**ASSIGNMENT:** Copy, in full, each line of the material that holds the word "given".

**DATA EXTRACT:**

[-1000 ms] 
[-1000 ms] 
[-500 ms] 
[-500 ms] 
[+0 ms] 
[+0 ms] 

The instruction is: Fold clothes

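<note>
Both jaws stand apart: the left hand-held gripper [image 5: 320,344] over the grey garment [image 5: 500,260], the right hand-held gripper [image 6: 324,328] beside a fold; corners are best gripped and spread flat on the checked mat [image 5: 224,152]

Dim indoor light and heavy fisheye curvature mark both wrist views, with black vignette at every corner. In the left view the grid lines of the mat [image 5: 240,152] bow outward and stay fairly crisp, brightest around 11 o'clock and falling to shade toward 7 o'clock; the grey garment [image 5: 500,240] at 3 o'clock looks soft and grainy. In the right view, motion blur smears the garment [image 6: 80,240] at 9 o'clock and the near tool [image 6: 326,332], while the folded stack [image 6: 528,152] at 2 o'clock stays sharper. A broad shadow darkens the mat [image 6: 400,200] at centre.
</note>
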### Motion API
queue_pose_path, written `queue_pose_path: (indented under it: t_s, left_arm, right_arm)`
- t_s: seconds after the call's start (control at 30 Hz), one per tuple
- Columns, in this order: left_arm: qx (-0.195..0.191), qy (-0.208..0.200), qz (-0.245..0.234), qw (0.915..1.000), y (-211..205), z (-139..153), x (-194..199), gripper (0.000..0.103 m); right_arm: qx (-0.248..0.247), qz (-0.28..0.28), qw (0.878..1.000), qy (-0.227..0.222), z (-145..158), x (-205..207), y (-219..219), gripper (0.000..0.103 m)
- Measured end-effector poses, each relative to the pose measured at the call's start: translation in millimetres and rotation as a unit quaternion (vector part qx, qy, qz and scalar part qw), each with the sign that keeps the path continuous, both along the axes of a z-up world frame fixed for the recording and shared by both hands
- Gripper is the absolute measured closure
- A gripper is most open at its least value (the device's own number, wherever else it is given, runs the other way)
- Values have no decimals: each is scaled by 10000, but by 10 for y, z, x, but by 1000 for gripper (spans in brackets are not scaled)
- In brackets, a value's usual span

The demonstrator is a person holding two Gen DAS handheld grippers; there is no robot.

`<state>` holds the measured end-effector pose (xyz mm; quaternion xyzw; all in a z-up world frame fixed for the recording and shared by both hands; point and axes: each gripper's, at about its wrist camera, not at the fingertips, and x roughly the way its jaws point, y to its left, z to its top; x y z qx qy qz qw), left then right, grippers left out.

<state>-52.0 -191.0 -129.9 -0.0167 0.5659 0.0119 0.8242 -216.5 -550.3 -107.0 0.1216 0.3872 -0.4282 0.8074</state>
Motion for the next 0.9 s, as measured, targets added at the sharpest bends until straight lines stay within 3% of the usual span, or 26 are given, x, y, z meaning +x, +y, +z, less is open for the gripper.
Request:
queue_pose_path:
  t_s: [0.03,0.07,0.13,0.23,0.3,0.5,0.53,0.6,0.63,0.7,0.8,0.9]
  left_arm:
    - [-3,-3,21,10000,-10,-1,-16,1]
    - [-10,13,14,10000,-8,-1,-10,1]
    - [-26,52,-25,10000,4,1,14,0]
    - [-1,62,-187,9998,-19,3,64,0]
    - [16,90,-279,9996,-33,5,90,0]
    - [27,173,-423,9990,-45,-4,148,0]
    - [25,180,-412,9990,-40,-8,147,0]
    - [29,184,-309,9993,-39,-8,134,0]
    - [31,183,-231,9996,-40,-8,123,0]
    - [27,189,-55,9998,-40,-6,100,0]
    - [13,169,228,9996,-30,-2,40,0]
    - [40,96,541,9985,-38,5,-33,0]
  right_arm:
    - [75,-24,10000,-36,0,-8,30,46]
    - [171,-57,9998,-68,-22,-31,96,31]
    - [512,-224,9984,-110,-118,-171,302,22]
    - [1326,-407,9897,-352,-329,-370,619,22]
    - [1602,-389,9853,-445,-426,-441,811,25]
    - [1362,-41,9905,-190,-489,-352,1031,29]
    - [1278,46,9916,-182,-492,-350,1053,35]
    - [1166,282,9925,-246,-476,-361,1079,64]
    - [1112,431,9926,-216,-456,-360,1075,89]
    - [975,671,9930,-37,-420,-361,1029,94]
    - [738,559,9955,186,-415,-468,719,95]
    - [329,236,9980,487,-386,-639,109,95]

**FINISHED TASK:**
- A gripper is most open at its least value (the device's own number, wherever else it is given, runs the other way)
Motion for the next 0.9 s, as measured, targets added at the sharpest bends until straight lines stay within 3% of the usual span, or 26 are given, x, y, z meaning +x, +y, +z, less is open for the gripper.

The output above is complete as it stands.